Dan Hinata hanya diam. Gadis itu terlampau sibuk menelusuri sorot manik biru tersebut. Mencari kalau-kalau Naruto hanya mengerjainya. Dan nyatanya, sapphire itu terlihat tulus. Hingga rasanya, pipi Hinata memanas. Gadis itu bahkan tak sadar menganggukkan kepalanya pelan. Yang berakhir dengan dadanya yang sesak akibat pelukan yang Naruto luncurkan padanya.

.

.

.

Epilog

"Hei! Ini… disini masih kotor!"

Hinata memicingkan matanya. Menatap tangan Naruto yang menunjuk lantai dibawah kursinya. Gadis itu menghela napas sebelum ia membawa peralatan pelnya.

"Disini pun debunya masih tebal!" Naruto beralih pada meja didepannya. Pria itu mengelus permukaan bawah meja dengan telunjuknya.

"Jangan bermalasan, kau harus serius membersihkannya!" Naruto meniup telunjuknya, membersihkan debu yang tertempel disana. "tempat tinggal yang kotor itu, sarang penyakit tau."

Dasar tidak sadar diri. Batin Hinata, mengingat betapa kotor dan berantakannya apartemen ini saat pertama kali ia masuk kesini tiga minggu yang lalu.

Hinata masih memperhatikan Naruto. Ia hanya mengumpat dalam hati. Bukannya tanpa alasan ia kesal, ini sudah ketiga kalinya hari ini Hinata membersihkan apartemen itu. Dan sekarangpun pemuda itu masih memprotes hasil kerjanya. Dia salah apa sih? Apa Naruto hanya ingin menindasnya?

"disini juga masih banyak sekali debu!" Kali ini pemuda itu berjalan menuju rak sepatu disamping pintu. Pemuda itu berjongkok, memastikan kebersihan benda tersebut.

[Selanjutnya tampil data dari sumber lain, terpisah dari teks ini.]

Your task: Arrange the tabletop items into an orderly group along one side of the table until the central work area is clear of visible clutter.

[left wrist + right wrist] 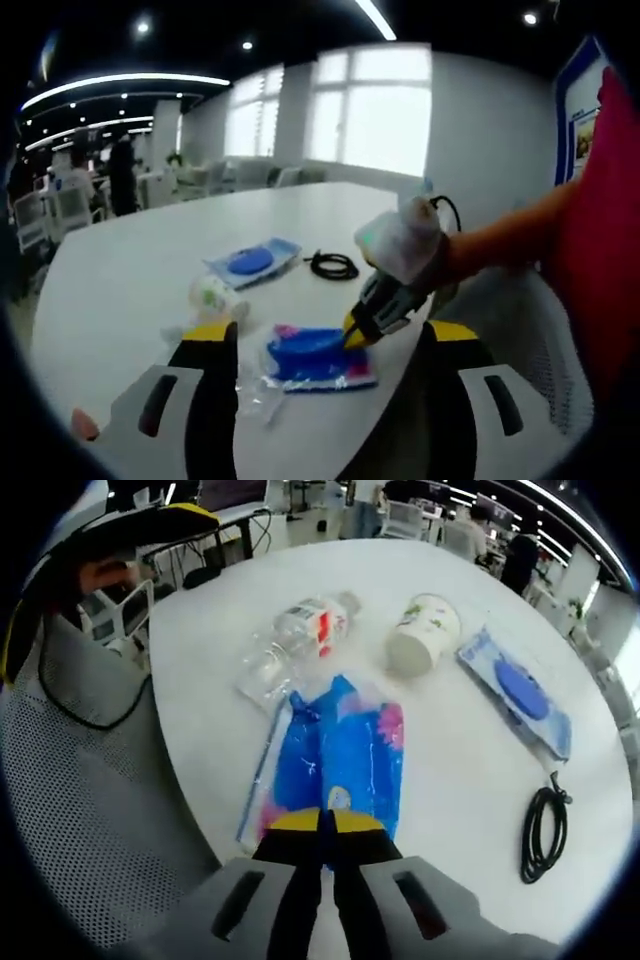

"Dan ini juga!" beralih ke tempat lainnya lagi.

Hinata meremas gemas ujung roknya. Kesabarannya habis. Tiga sudut siku-siku mulai tercetak dipelipisnya.

"Kemudian disini… Di sini… Ini… itu … dan bla bla bla!"

Gadis itu menarik napas panjang dan "Kenapa tidak kau saja yang mengerjakannya!" teriaknya frustasi. Menghentikan kegiatan Naruto menyelusuri sudut ruangan apartemennya.

Oh ayolah, sejak pengakuan Naruto tentang perasaannya seminggu yang lalu ia masih saja harus menyelesaikan syarat permintaan maaf ini. Tidakkah pemuda itu membebaskannya saja? Diakan sudah menjadi pacarnya!

"K … kenapa kau marah, Hinata?" ia meringis mendapati aura merah yang terpancar dari tubuh Hinata. "Kau kan sudah berjanji akan melakukannya selama sebulan penuh!"

"…."

"Lagipula, hukumanmu hanya bersisa beberapa hari lagi saja!"

"…."

"…."

"Lupakan!" gadis itu menghela napas pasrah. "kau duduklah, aku akan kembali membersihkannya!"

dan Hinata menyesali perbuatannya waktu itu. Harusnya ia beri tambahan sekali lagi saja tendangannya saat itu. Tidak, tidak… mungkin tiga kali.